Gilead Sciences warns of inadequate anti-HIV drug regimen
In a letter sent Tuesday to health care providers around the country, drugmaker Gilead Sciences warns that an anti-HIV drug regimen that contains Videx EC (ddI) and Epivir (3TC), both manufactured by GlaxoSmithKline, and Gilead's medication Viread can result in poor virologic control and the development of drug-resistant virus. The letter says a study of the triple-drug regimen was halted because of a high rate of early virologic failure and the emergence of genetic mutations conveying resistance to nucleoside reverse transcriptase inhibitors. Based on the study results, Gilead does not recommend the use of Viread with ddI and 3TC for either patients newly starting antiretroviral therapy or for treatment-experienced patients. Patients currently taking that regimen should be considered for a change to a different drug cocktail, the company suggests.

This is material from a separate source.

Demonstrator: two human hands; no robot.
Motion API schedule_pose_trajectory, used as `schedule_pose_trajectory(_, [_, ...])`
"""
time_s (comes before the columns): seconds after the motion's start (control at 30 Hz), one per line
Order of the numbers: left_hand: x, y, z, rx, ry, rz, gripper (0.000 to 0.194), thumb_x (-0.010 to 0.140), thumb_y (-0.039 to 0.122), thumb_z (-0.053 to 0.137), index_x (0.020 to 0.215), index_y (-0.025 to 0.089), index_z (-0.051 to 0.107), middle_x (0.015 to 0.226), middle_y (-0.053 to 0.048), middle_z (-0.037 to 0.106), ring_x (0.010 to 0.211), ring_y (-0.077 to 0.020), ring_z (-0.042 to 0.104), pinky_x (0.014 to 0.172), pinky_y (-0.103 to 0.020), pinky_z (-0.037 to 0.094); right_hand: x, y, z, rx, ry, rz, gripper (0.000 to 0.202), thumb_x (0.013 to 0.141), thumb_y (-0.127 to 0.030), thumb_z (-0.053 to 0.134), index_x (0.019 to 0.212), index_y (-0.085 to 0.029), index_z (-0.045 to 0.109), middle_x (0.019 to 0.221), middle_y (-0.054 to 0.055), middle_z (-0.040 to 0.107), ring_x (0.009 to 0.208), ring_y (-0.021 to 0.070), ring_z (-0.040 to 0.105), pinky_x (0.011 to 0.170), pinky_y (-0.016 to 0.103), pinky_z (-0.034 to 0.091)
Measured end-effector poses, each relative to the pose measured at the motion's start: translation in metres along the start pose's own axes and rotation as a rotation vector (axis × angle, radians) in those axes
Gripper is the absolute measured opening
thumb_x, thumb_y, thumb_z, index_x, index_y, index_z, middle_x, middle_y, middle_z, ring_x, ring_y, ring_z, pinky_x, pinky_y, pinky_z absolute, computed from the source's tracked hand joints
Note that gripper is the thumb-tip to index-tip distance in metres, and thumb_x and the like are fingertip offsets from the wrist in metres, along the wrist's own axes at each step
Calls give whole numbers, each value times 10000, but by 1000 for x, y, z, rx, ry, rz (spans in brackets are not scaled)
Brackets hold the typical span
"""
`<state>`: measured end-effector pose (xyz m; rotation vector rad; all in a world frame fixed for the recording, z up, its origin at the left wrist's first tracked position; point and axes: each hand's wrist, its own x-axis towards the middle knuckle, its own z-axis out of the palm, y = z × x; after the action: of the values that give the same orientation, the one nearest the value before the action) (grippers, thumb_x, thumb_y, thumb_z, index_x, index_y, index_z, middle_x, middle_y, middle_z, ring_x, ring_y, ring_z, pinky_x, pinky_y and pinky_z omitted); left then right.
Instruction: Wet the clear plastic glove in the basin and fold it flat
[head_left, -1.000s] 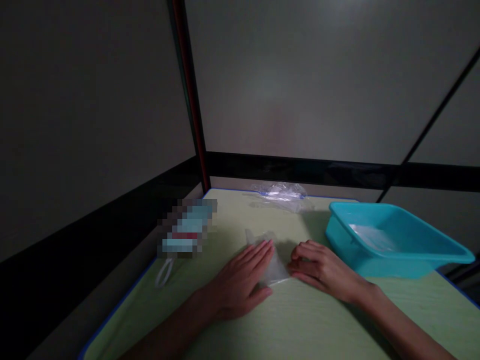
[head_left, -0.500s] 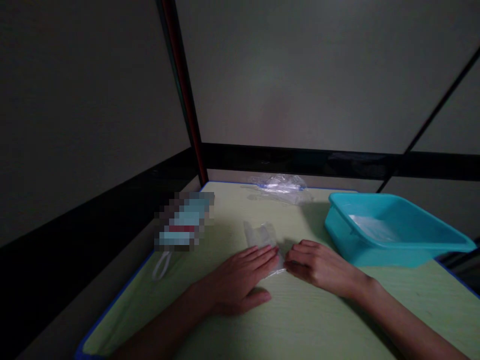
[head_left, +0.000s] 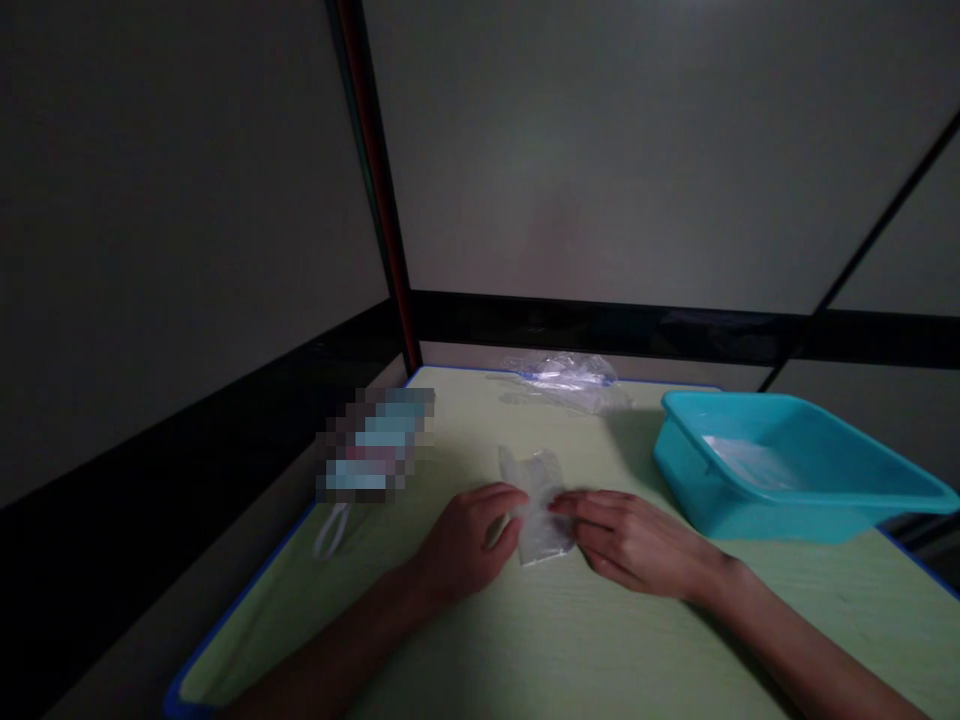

The Gilead letter was prompted by clinical trial data showing a 91% virologic failure rate as observed by low reductions in HIV viral loads after 12 weeks of treatment. About 95% of trial participants had virus that developed a particular genetic mutation conveying drug resistance during the clinical trial, while the virus in about half the study volunteers developed two such genetic mutations. Other studies have shown similar results when evaluating triple-NRTI anti-HIV regimens. Studies of the Glaxo combination drug Trizivir, which contains AZT, 3TC, and Ziagen, and of a Ziagen-ddI-d4T combination also showed poor virologic response to the medications.